PEP 661: Sentinel Values

steven.daprano · October 1, 2021, 9:25am

Yes, you can use None, but perhaps you want to use a more appropriate
sentinel that has a better repr.

There are a handful of concepts and operations that we should be able to
rely on for every object, and if they fail, that ought to be considered
a buggy object.

Everything in the language has a value, an identity, and a type.
Stringification: str(obj), repr(obj), print(obj)
Equality and inequality tests: obj == other
Containment: obj in container

(That is, everything can be in a container. Not everything is a
container.)

And I believe that interpreting objects in a boolean context should be
considered a fundamental operation too. (Yes, that implies that I think
numpy arrays are broken. So sue me.)

There are, in my opinion, only two consistent models here:

The strict “real booleans” model, where only True and False can be
used in boolean contexts. Like Pascal. Or at least a weak form of that,
where ints can be used, with 0 representing false and all other ints are
true (usually with 1 or -1 as the canonical true).
Or the Python/Ruby/Javascript model where we test for objects that
quack like a bool rather than are bools. Everything is either truthy
or falsey, and the default inherited from object is truthy.

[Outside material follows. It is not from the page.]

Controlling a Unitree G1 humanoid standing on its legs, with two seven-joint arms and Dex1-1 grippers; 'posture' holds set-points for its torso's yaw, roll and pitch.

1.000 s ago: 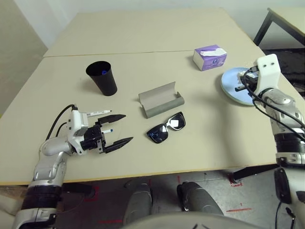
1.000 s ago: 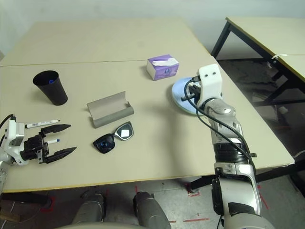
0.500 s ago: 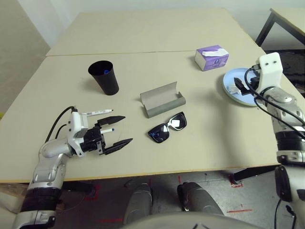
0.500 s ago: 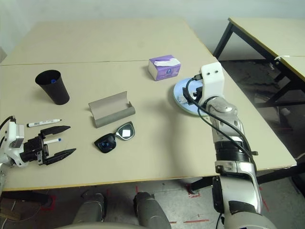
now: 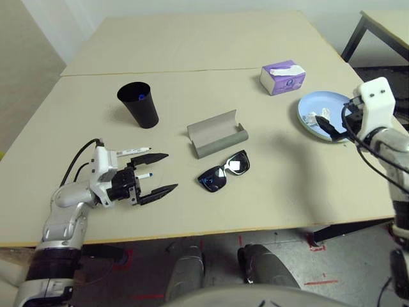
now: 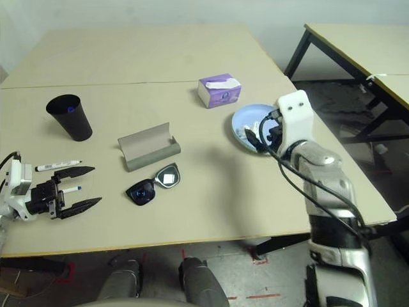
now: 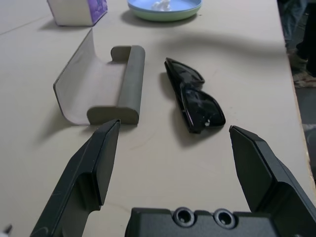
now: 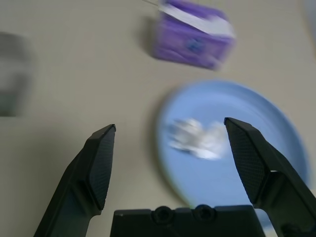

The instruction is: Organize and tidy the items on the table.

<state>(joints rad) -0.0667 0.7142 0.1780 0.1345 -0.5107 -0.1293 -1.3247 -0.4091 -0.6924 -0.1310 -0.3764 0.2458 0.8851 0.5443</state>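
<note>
A crumpled white tissue [image 5: 312,118] lies on the blue plate [image 5: 307,105], which sits on a green plate [image 7: 165,16] at the table's [image 5: 287,185] right side. My right gripper [image 5: 327,126] hangs open just over the plate's near edge, the tissue [image 8: 197,137] ahead of its fingers. My left gripper [image 5: 171,171] rests open near the front left, with a blue-capped marker [image 5: 145,175] lying between its fingers and a black-capped marker [image 5: 131,151] just beyond. The black sunglasses [image 5: 223,171] and the open grey case [image 5: 216,133] lie mid-table. The black cup [image 5: 138,104] stands upright at the back left.
A purple tissue box [image 5: 282,77] stands behind the plates. A seam line [image 5: 192,70] crosses the table beyond the cup. A dark-legged table [image 5: 383,25] stands off to the far right. The table's right edge runs close to the plates.
My right gripper has opened and drawn back toward me from over the plate, leaving the tissue lying on it. The left arm has stayed put.
</note>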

Python usually imposes an especially consistent and useful model on
that, often abbreviated as “something versus nothing”. But other
languages have their own models which I trust makes sense to them too.

A hybrid model with “(nearly) everything is truthy or falsey, except for
this list of exceptions” combines the worst of both worlds. It
violates Least Surprise, because just when you get used to thinking that
everything duck-types as a bool, bang something blows up in your face
with an exception.

We can’t do anything about third-party libraries like numpy, but in my
opinion we shouldn’t follow them.

“Truthy, falsey or whoops I just got an unexpected exception” is not
even a proper three-valued logic like SQL uses

pf_moore · October 1, 2021, 9:58am

Fair point. But that does imply that we will be allowing if obj where obj could be a sentinel, but (strongly¹) discouraging actually using that construction. I guess that’s an acceptable compromise to avoid more exceptions like numpy’s approach to bool.

¹ If we’re advising against equality comparisons with sentinels, assuming “if it’s false (or true) then it’s a sentinel” seems even less reasonable…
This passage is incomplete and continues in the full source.